Hürriyet

15 Şubat 2013 Cuma

JORDAN’DAN KISSADAN HİSSE




-Michael Jordan üzerine-

            Michael Jordan demek; onlarca hikaye, başarı, kupa demektir. Ama bunun yanında o, aynı zamanda, romanlara konu olacak bir hayatın adamıdır. Yaşadıkları, kazandıkları, en önemlisi de kararlarıyla uzun yıllar gündeme oturmayı başarmış, eşsiz bir sporcudur.

            NBA tarihinin belki de en efsanevi adamlarından biri olarak Jordan,  tüm kariyeri boyunca bizi bir çok yolla şaşırttı. Basketbol içindeki showları, yeteneği, karakterindeki zarafet ve benzeri olmayan oyun zekasıyla ama en çok da kararlarıyla. Bu yazı aslında temel olarak bu kararlarından birini ele alacak: Beyzbola geçişini.

            Dünyanın en iyi defansif oyuncusu ve aynı zamanda da en iyi şutör guardı olan bir adam, Chicago Bulls’un başarılarının hemen ardında, neden kariyerine ‘dur!’ demek ister ki? Jordan’ın kararlarının şaşırtıcılığı da, düzenli olarak bu soruyu sordurmayı başarmasından ileri gelir. 

            Başarılı oldum çünkü hayatım boyunca kaybettim.’ demişti bir keresinde. Lincoln’e gönderme yapardı bu cümle açıkça. Yani başkanın tıpkı kendisi gibi, garip işlerdi düşünceleri, hisleri. Anlamak pek kolay olmazdı geri kalan ‘sıradan’ insanlar için. Babası James Jordan’ın arabasında, göğsünde bir mermiyle bulunduğu haberi geldiğinde de bu anlaşılmaz duygu gel gitlerini yaşamaya başlamıştı.
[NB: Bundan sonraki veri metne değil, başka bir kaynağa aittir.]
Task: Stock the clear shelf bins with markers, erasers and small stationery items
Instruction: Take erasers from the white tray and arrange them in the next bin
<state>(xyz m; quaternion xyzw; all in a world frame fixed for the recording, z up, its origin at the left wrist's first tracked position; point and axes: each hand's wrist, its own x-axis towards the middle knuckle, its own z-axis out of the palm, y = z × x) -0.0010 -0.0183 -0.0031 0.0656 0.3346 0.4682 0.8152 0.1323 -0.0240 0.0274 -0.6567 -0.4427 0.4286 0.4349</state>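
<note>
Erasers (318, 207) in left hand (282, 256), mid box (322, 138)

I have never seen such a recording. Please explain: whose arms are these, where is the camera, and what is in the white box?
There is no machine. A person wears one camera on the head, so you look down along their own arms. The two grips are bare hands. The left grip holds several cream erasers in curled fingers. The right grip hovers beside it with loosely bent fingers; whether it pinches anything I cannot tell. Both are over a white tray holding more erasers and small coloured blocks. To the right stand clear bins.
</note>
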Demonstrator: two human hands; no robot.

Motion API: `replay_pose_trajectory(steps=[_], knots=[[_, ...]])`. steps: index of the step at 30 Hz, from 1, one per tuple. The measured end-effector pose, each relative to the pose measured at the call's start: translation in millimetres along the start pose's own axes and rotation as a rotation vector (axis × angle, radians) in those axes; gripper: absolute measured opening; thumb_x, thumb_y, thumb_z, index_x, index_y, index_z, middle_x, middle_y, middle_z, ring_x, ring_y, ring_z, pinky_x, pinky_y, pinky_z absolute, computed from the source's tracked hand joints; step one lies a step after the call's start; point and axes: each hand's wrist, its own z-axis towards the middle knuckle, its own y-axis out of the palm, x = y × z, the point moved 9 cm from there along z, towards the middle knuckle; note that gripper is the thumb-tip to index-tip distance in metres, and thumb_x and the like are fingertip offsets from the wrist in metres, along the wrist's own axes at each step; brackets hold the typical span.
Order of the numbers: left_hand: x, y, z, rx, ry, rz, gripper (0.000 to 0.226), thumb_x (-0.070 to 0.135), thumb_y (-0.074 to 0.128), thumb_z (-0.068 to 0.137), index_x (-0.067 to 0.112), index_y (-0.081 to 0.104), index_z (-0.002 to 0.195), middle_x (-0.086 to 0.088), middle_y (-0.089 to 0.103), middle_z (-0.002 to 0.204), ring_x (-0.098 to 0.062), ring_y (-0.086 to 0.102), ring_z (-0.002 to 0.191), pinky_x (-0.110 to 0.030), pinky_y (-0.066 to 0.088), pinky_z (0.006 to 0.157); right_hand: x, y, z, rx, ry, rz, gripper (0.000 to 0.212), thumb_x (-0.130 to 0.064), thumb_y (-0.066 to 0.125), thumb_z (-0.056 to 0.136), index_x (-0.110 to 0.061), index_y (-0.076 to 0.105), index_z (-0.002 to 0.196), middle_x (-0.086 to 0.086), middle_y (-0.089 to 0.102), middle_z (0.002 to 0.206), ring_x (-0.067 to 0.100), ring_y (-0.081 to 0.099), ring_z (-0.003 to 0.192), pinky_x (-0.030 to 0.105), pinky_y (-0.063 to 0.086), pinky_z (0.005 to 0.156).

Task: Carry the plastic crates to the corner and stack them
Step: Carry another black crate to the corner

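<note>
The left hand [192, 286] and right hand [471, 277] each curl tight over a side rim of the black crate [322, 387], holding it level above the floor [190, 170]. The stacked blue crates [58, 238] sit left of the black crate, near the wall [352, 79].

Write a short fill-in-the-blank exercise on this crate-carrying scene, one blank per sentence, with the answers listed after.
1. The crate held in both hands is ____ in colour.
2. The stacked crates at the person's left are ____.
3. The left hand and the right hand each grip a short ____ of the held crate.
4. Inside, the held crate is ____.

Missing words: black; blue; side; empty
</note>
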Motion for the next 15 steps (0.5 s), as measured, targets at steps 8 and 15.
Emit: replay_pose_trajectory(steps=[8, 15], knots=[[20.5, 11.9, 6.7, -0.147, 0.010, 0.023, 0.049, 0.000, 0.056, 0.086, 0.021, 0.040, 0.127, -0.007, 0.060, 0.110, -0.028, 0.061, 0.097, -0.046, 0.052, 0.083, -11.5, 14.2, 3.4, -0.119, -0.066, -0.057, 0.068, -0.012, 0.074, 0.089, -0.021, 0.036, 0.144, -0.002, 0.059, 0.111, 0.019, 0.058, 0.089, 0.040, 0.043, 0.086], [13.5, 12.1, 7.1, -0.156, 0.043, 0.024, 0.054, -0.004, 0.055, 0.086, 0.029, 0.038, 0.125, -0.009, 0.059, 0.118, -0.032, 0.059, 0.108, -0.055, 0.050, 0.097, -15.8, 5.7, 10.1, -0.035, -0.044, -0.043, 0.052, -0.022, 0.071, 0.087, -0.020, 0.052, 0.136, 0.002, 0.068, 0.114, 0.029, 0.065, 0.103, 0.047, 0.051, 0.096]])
            Michael Jordan basketbolda yetenekliydi kuşkusuz ama insanların onu hatırlıyor olmasının bir diğer yanı da  ‘özgüveni’ olmuştur. O, babasının anısını yaşatmak, kafasını dağıtmak için, hiç bilmediği, muhtemelen en küçükken sokakta oynayarak öğrendiği bir sporu yapmak için çıktı yola. 

            Başarısız oldu, uzun bir süre de bu başarısızlık istikrarlı bir şekilde onu takip etti. Ama o yılmadı, hergün sabahın köründe antrenmana gidip, beyzbolu daha iyi oynamak için çalışıyordu. Babası için, oynamış olmayı diliyordu. Kötü oynamaya devam ediyordu, eleştiriler kesilmiyor, tüm dergiler, onun takımıyla ve oyunla dalga geçtiğini ima ediyordu. Buna rağmen onun ismi, birinci ligde zorla kalan takımının biletlerini sonuna kadar sattırmayı başarıyordu. 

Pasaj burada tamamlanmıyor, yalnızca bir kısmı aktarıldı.